Brief |
What's needed is an exact copy of all the data below, without pictures.

Collected material |
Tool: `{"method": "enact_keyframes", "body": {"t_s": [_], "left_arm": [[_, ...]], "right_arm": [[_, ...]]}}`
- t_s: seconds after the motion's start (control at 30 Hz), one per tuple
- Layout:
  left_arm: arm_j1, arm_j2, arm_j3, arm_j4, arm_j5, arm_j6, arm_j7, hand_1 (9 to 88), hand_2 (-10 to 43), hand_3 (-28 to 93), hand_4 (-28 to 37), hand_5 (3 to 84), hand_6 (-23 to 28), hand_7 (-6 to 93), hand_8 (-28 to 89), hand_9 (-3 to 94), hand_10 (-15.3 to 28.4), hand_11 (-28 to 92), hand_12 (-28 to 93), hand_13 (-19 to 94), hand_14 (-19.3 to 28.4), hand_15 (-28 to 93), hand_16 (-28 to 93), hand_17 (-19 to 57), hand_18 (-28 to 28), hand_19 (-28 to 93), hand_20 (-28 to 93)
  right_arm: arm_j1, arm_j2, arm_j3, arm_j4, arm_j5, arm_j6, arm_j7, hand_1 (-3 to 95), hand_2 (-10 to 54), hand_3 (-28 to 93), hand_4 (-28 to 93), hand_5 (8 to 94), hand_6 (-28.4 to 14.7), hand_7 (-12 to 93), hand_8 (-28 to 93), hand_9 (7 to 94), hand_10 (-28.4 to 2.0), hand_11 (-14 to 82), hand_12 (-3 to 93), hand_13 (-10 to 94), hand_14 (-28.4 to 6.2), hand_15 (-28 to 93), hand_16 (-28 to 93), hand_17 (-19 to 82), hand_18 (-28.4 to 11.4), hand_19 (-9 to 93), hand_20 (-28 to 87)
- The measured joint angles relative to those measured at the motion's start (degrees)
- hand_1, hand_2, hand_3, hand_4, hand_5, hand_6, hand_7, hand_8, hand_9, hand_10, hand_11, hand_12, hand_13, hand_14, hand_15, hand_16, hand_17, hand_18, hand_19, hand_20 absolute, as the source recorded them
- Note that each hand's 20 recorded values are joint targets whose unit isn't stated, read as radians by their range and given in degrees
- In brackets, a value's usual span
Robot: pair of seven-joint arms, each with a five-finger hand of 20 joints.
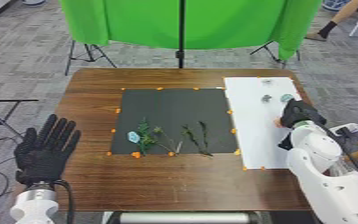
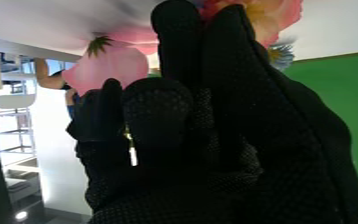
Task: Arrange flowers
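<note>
In the head view my right hand (image 1: 300, 113) is over the right edge of the white sheet, beside a bit of a pink-orange flower (image 1: 278, 122). Close to its glove in the right wrist view (image 2: 184, 150) are a pink flower (image 2: 109, 66) and an orange-pink flower (image 2: 269, 17); whether it holds either is unclear. A blue-grey flower (image 2: 281, 54) lies behind. My left hand (image 1: 44, 150) is open at the table's left edge, fingers straight. Green stems (image 1: 193, 137) and a pale blue flower (image 1: 134, 137) lie on the black mat (image 1: 162, 107).
Small grey and green flower heads (image 1: 286, 97) rest on the upper part of the white sheet (image 1: 246, 100). Orange tape pieces (image 1: 118, 110) edge the mat. The brown table (image 1: 158, 185) extends in front, and a green backdrop (image 1: 131, 25) stands behind it.
</note>
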Motion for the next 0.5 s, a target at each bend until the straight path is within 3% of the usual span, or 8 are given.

Output for this exercise |
Tool: `{"method": "enact_keyframes", "body": {"t_s": [_], "left_arm": [[_, ...]], "right_arm": [[_, ...]]}}`
- t_s: seconds after the motion's start (control at 30 Hz), one per tuple
- Layout:
  left_arm: arm_j1, arm_j2, arm_j3, arm_j4, arm_j5, arm_j6, arm_j7, hand_1 (9 to 88), hand_2 (-10 to 43), hand_3 (-28 to 93), hand_4 (-28 to 37), hand_5 (3 to 84), hand_6 (-23 to 28), hand_7 (-6 to 93), hand_8 (-28 to 89), hand_9 (-3 to 94), hand_10 (-15.3 to 28.4), hand_11 (-28 to 92), hand_12 (-28 to 93), hand_13 (-19 to 94), hand_14 (-19.3 to 28.4), hand_15 (-28 to 93), hand_16 (-28 to 93), hand_17 (-19 to 57), hand_18 (-28 to 28), hand_19 (-28 to 93), hand_20 (-28 to 93)
  right_arm: arm_j1, arm_j2, arm_j3, arm_j4, arm_j5, arm_j6, arm_j7, hand_1 (-3 to 95), hand_2 (-10 to 54), hand_3 (-28 to 93), hand_4 (-28 to 93), hand_5 (8 to 94), hand_6 (-28.4 to 14.7), hand_7 (-12 to 93), hand_8 (-28 to 93), hand_9 (7 to 94), hand_10 (-28.4 to 2.0), hand_11 (-14 to 82), hand_12 (-3 to 93), hand_13 (-10 to 94), hand_14 (-28.4 to 6.2), hand_15 (-28 to 93), hand_16 (-28 to 93), hand_17 (-19 to 82), hand_18 (-28.4 to 11.4), hand_19 (-9 to 93), hand_20 (-28 to 87)
- The measured joint angles relative to those measured at the motion's start (degrees)
- hand_1, hand_2, hand_3, hand_4, hand_5, hand_6, hand_7, hand_8, hand_9, hand_10, hand_11, hand_12, hand_13, hand_14, hand_15, hand_16, hand_17, hand_18, hand_19, hand_20 absolute, as the source recorded them
- Note that each hand's 20 recorded values are joint targets whose unit isn't stated, read as radians by their range and given in degrees
- In brackets, a value's usual span
Robot: pair of seven-joint arms, each with a five-finger hand of 20 joints.
Task: Arrange flowers
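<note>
In the head view my right hand (image 1: 300, 113) is over the right edge of the white sheet, beside a bit of a pink-orange flower (image 1: 278, 122). Close to its glove in the right wrist view (image 2: 184, 150) are a pink flower (image 2: 109, 66) and an orange-pink flower (image 2: 269, 17); whether it holds either is unclear. A blue-grey flower (image 2: 281, 54) lies behind. My left hand (image 1: 44, 150) is open at the table's left edge, fingers straight. Green stems (image 1: 193, 137) and a pale blue flower (image 1: 134, 137) lie on the black mat (image 1: 162, 107).
Small grey and green flower heads (image 1: 286, 97) rest on the upper part of the white sheet (image 1: 246, 100). Orange tape pieces (image 1: 118, 110) edge the mat. The brown table (image 1: 158, 185) extends in front, and a green backdrop (image 1: 131, 25) stands behind it.
</note>
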Motion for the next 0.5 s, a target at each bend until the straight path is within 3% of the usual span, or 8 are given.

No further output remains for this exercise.